Within the entries below, the lines from the one with "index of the" through the one with "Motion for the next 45" are to be set down exactly, both ends kept.

%%

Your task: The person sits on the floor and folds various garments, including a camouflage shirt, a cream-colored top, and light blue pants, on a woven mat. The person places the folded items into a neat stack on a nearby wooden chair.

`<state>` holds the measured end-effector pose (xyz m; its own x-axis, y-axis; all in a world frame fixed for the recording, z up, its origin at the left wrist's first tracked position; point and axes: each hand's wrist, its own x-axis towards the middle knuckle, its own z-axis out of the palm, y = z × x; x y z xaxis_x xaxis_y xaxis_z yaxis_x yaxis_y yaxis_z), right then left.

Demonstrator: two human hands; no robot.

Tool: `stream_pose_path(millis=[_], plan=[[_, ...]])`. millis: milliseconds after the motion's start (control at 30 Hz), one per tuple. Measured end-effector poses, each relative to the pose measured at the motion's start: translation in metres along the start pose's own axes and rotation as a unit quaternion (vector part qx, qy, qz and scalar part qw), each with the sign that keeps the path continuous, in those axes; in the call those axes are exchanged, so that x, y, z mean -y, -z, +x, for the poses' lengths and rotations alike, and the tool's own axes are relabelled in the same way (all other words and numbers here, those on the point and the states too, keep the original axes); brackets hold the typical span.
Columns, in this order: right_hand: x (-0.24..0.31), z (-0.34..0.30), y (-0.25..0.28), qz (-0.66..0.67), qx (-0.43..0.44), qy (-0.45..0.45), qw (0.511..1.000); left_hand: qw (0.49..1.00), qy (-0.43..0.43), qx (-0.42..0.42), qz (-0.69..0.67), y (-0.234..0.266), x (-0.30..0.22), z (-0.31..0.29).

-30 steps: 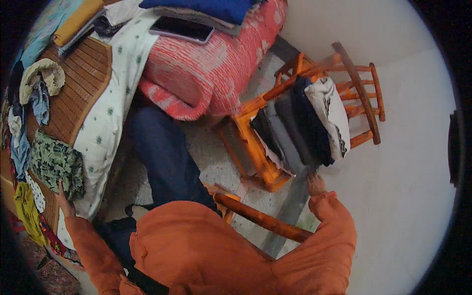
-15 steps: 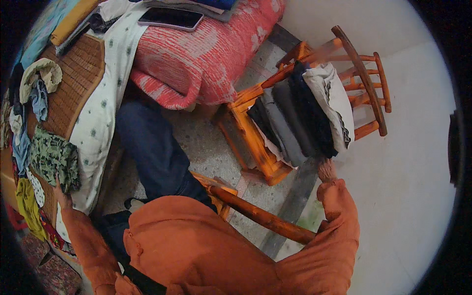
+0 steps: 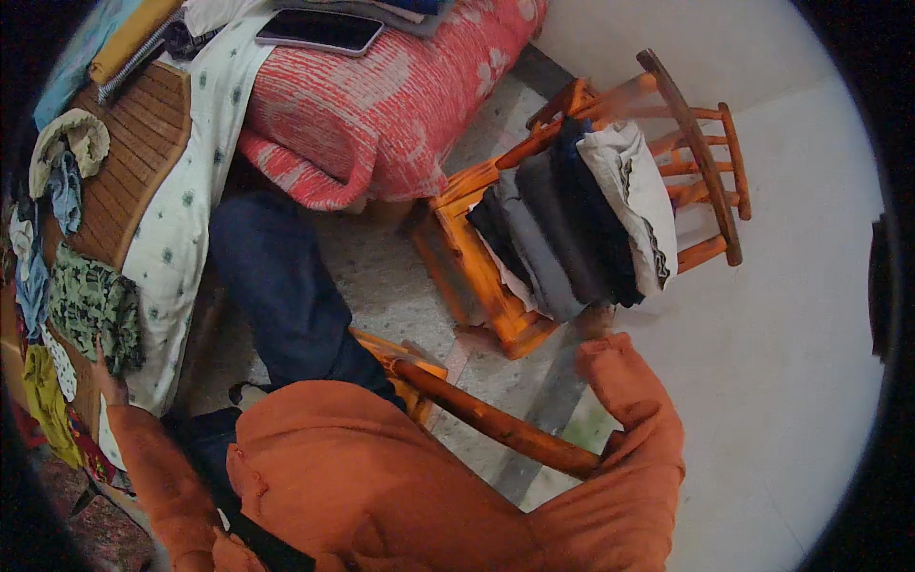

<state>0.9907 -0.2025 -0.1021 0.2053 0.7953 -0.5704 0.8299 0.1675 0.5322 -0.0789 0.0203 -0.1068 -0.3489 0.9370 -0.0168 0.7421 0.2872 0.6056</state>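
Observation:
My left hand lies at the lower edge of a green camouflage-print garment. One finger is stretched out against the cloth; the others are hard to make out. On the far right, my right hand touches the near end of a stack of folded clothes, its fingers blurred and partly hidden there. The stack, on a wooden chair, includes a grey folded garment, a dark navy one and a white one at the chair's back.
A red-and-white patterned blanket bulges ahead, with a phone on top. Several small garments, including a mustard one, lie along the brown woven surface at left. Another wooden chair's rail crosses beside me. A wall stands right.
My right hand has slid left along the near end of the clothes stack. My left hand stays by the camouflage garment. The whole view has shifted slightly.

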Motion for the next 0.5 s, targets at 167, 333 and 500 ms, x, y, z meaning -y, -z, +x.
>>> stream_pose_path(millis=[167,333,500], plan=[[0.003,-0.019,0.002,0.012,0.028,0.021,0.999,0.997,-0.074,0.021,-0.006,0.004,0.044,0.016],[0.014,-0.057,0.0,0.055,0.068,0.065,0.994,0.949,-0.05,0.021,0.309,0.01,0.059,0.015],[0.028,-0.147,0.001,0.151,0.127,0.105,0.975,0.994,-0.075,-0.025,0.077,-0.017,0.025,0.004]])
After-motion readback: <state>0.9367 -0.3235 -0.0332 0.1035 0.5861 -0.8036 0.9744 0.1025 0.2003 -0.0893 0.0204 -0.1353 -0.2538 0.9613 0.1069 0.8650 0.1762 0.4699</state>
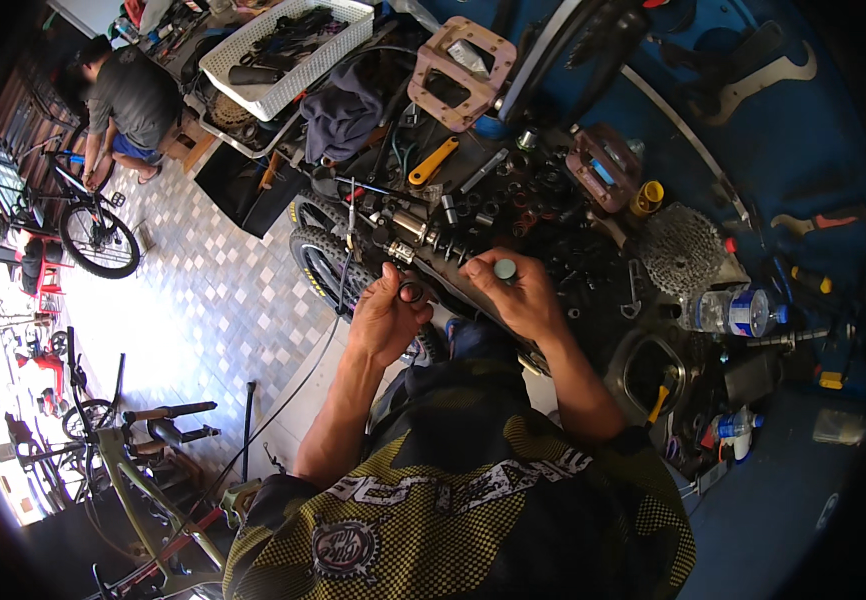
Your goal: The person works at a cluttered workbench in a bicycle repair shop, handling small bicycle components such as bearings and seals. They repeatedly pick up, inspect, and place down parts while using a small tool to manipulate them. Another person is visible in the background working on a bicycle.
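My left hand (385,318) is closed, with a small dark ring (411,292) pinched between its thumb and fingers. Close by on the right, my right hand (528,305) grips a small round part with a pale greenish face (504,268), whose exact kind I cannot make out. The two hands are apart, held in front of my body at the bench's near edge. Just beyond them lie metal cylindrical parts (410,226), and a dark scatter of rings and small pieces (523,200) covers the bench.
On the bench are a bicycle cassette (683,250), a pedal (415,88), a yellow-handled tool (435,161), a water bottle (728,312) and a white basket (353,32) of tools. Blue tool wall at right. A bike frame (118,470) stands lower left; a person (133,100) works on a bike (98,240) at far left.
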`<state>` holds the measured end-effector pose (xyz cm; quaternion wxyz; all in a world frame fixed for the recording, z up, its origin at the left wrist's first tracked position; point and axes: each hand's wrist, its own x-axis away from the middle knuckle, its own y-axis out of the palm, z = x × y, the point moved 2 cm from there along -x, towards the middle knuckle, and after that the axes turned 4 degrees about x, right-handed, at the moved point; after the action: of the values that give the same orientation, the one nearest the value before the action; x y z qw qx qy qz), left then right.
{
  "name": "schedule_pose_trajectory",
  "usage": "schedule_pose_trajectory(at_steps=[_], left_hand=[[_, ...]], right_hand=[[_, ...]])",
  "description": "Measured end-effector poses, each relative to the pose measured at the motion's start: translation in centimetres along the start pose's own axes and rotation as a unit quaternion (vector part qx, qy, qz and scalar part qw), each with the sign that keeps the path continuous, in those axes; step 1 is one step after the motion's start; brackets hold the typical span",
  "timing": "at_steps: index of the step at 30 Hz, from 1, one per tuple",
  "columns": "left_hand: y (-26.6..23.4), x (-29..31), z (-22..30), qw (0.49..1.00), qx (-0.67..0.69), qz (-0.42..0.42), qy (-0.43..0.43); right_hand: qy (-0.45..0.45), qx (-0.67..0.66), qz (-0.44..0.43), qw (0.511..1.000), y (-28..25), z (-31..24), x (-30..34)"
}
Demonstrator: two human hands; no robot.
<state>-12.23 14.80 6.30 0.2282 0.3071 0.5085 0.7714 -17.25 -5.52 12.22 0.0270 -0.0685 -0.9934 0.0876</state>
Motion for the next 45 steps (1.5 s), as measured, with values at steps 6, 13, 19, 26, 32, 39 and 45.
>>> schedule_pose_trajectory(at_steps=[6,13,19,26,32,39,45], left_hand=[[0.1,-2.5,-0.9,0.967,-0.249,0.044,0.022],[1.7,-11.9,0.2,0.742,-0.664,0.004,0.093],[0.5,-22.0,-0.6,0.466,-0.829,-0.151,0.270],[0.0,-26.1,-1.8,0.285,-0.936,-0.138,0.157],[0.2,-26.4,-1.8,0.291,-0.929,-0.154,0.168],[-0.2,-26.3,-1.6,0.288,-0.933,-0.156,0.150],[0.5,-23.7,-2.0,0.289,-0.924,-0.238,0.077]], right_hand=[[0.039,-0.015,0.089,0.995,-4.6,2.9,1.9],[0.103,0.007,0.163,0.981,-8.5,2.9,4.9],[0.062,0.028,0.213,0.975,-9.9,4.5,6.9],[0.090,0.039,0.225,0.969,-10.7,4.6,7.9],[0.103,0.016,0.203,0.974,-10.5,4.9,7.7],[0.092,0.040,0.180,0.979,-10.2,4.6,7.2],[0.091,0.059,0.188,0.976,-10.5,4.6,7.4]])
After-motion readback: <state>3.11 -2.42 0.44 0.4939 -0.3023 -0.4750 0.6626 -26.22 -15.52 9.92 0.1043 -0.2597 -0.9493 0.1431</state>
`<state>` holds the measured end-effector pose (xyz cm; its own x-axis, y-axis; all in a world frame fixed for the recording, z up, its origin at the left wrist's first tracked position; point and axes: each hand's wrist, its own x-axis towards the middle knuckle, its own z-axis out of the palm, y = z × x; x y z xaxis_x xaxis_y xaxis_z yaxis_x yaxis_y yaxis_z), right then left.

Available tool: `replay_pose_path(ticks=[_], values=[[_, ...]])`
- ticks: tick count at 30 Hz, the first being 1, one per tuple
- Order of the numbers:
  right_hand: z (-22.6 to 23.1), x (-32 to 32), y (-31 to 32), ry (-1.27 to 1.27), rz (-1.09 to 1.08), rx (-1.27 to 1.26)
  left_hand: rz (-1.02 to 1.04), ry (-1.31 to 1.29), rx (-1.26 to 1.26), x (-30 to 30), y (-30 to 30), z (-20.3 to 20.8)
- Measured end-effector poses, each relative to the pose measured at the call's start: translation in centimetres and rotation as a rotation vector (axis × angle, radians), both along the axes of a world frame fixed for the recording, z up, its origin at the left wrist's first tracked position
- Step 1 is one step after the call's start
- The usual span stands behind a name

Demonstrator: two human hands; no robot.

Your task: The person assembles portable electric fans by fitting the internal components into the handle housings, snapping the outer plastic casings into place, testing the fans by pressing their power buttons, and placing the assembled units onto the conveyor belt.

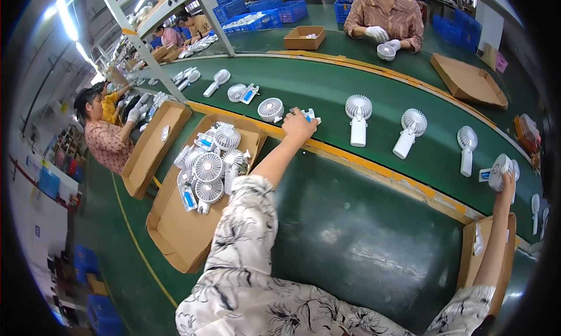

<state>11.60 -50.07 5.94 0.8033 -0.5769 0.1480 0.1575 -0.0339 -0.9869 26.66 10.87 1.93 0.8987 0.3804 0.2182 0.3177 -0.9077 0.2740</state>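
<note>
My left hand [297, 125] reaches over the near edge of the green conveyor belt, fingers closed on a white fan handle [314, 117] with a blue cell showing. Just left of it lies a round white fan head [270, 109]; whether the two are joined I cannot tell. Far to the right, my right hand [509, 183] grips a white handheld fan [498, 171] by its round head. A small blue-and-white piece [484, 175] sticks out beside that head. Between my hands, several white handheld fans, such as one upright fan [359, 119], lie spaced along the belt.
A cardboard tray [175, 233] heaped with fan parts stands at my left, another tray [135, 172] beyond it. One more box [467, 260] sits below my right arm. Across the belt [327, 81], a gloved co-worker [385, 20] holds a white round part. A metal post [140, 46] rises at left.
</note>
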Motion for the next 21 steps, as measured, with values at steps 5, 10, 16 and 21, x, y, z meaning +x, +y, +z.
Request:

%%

- [Your response]:
  "timing": "at_steps: index of the step at 30 Hz, from 1, one per tuple",
  "columns": "left_hand: y (-26.6..23.4), x (-29..31), z (-22..30), qw (0.49..1.00), qx (-0.67..0.69), qz (-0.42..0.42), qy (-0.43..0.43); right_hand: qy (-0.45..0.45), qx (-0.67..0.66), qz (-0.44..0.43), qw (0.511..1.000), y (-28..25), z (-31..24), x (-30..34)"
}
Demonstrator: two human hands; no robot.
<state>-12.23 14.80 6.30 0.2282 0.3071 0.5085 0.7714 -17.25 -5.52 12.22 0.0270 -0.0685 -0.9934 0.0876</state>
Motion for the next 45 steps (1.5 s), as measured, with values at steps 6, 13, 19, 26, 32, 39 and 45.

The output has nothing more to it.